Now I am a parent I have a new worst fear to add to that one, of course. And I am fearful, every day. It feels like it will stop my own heart sometimes.

It struck me as I tried to stop the tears, and snapped at the cameraman whose tripod took up the whole pavement and forced me and the buggy onto the road, that one reason the media make so much of an untimely death is that it is comforting for it to seem unusual, foreign, the thing that happens to Other People. An everyday occurrence isn’t news. We want tragedy to be freakish.

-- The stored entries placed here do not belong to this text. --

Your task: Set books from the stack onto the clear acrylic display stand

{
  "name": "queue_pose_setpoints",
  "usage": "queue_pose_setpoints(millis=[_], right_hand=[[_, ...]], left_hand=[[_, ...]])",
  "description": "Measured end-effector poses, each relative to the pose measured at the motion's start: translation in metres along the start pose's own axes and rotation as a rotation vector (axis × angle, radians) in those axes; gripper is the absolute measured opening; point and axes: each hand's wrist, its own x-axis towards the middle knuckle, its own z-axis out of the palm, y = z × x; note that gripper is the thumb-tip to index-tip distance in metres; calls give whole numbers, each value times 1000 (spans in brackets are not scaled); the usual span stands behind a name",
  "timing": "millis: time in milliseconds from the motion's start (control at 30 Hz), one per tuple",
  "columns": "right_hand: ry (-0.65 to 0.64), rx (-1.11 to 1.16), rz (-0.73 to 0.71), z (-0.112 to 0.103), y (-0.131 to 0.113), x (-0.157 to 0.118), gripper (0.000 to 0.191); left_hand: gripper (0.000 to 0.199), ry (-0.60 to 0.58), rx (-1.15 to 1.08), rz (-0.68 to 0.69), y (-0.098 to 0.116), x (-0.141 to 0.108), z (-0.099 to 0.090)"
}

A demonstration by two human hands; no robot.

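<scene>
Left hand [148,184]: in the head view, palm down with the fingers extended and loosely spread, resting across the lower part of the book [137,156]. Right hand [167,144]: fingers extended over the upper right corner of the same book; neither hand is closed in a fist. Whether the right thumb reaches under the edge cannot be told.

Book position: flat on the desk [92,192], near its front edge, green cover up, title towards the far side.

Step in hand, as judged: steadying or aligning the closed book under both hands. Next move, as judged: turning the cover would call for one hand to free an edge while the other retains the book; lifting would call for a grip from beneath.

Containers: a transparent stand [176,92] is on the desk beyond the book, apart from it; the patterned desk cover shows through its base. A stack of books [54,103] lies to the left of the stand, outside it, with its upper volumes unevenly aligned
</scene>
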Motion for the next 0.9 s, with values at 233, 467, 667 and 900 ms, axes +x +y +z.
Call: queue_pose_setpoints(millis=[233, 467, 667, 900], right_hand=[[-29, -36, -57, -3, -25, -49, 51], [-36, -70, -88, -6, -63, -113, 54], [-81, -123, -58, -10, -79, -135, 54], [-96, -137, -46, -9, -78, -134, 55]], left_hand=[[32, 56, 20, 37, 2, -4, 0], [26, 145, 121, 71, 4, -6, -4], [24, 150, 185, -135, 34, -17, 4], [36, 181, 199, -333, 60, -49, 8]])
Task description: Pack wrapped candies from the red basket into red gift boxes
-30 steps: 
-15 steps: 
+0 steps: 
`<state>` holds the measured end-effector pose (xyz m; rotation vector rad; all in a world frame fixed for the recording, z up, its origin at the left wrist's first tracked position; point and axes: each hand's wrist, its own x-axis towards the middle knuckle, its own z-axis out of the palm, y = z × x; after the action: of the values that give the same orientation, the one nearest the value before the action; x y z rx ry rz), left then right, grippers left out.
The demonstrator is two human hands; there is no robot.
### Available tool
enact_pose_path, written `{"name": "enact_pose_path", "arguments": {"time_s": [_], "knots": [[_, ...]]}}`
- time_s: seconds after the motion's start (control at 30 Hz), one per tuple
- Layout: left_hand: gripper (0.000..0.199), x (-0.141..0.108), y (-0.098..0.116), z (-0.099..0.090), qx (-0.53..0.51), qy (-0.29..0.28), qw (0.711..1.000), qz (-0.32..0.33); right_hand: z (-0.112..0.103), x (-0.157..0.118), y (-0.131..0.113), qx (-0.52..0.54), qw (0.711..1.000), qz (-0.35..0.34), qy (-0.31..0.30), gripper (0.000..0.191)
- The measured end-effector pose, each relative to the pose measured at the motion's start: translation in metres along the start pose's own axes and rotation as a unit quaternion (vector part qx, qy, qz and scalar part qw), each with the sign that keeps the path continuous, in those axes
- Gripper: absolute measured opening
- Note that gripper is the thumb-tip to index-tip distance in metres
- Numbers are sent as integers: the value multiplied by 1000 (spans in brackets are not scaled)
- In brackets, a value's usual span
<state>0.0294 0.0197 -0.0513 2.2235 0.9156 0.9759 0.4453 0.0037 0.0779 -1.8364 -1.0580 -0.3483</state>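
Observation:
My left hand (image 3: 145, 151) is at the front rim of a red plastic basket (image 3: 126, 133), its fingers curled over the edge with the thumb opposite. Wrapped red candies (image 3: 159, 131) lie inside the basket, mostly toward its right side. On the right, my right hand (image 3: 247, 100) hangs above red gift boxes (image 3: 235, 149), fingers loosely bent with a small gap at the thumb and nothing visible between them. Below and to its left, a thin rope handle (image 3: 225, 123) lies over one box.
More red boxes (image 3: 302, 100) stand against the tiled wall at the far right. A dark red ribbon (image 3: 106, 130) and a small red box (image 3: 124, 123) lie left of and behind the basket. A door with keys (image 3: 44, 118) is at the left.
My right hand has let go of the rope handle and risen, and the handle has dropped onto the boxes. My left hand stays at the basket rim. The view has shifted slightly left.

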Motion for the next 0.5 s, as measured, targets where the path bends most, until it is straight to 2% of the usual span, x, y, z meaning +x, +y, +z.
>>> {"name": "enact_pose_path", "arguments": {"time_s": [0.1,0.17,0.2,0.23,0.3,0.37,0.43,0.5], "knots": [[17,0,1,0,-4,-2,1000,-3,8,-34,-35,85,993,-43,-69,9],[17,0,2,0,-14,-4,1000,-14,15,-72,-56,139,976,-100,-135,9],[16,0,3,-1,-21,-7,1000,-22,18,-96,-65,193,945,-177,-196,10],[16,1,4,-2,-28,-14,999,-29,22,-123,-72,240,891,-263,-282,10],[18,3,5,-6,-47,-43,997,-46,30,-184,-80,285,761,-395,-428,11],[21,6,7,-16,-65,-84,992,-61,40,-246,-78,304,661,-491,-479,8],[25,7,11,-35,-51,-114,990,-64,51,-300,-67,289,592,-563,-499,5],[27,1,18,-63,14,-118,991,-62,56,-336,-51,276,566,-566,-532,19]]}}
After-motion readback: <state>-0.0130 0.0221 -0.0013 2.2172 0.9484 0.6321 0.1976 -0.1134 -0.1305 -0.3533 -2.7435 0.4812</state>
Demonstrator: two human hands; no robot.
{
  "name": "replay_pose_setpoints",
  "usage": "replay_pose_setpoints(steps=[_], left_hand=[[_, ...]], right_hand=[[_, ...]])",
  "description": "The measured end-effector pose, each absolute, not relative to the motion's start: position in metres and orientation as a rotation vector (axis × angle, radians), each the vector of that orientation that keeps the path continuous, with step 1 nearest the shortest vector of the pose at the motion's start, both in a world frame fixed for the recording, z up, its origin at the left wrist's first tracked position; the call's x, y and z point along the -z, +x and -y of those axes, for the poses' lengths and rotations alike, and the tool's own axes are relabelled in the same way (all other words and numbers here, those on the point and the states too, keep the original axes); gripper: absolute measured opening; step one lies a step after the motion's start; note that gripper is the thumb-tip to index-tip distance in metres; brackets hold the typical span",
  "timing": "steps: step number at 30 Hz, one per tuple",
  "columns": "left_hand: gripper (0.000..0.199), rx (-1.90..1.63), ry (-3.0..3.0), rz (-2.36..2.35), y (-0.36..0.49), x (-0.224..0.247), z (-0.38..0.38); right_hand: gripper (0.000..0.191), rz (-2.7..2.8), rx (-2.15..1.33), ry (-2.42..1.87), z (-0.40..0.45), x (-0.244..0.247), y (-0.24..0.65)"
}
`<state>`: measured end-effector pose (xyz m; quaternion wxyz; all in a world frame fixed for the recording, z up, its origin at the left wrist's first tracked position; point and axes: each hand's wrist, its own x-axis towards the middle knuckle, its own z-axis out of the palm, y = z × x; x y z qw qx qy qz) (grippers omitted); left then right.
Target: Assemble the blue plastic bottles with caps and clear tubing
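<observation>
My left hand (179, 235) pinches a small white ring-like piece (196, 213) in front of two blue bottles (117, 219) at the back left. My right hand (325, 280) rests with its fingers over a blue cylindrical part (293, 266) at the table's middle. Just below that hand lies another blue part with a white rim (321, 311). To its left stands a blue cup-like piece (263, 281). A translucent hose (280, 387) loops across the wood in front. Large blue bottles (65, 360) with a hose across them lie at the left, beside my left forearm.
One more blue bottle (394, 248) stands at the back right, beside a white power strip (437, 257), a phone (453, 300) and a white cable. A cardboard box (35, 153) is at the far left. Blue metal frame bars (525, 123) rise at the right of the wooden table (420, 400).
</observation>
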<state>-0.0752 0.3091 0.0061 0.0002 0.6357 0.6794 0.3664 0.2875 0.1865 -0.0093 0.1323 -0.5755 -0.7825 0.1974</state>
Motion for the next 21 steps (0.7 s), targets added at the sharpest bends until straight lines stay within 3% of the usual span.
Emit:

And in a way, it is. Sixteen is nowhere within the realms of a normal life expectancy. But it does happen every day. It did happen to my sister. Maybe I am more afraid than others, for that reason. When people say that they can’t imagine losing a child, I can. I do imagine it, in spite of myself. For though I haven’t known that specific loss, I hope I’m not throwing a pity party when I say that the loss of Helen was devastating, and that I can’t imagine loving Helen more than I did, so while I may not know the particular pain of losing a child, the pain I do know provides more than a hint of that horror.

But maybe I’m not more afraid than any other parent. Maybe we are all, but for the most optimistic/blissfully ignorant/rational among us, gripped by The Fear. Maybe all of us feel somewhere deep down that we were reckless fools ever to have children, because now look what we’ve done. Our happiness and potential happiness and potential despair is poured into these vessels; we are hostages to fortune. It is, as Barack Obama put it in the wake of the Sandy Hook atrocity, ‘the equivalent of having your heart outside of your body all the time, walking around’.

And maybe I’m not any more afraid than I ever was. I have always worried about losing my loved ones, almost obsessively at times. When Helen died it felt like a confirmation: I was RIGHT to be fearful. But yet, totally wrong. Because it didn’t make any difference, did it?

How do I handle The Fear? Do I forbid my children from going into the sea? Then the sea won’t take them as it did Helen, but they’ll also never know the joy of jumping over waves and floating belly-up in the sun- or even that strange slow-motion thrill of being sucked under by a big wave and it taking just a second too long for comfort to spiral up to the water’s surface. And then where does it end? Do I keep them out of school? Keep them in the house? In a sterilised pod where nothing and nobody can do them any harm- no disease, no evil, no runaway train or roof falling in?

Giving in to The Fear is not compatible with the life my children deserve to live. They deserve to have adventures and make choices and walk to school without me keeping them on a lead. They don’t deserve to be the only kids at university whose mother installed a cctv camera in their halls of residence.

I got myself into this heart-outside-of-my-body business, so beyond the obvious safety measures, I have to just suck it up, keep loving and enjoying them, and be grateful for all the days I have with them, even the crappy ones (though if either of them ever gets into that extreme sport where you ‘fly’ down the side of a mountain with a bat-cloak as ‘wings’, I will stage an intervention, so help me God). And hope that when I eventually go, they are still around, and well and happy, to remember their silly old Mum who would scuttle away from the window when they arrived home, pretending she had not been stood watching for them.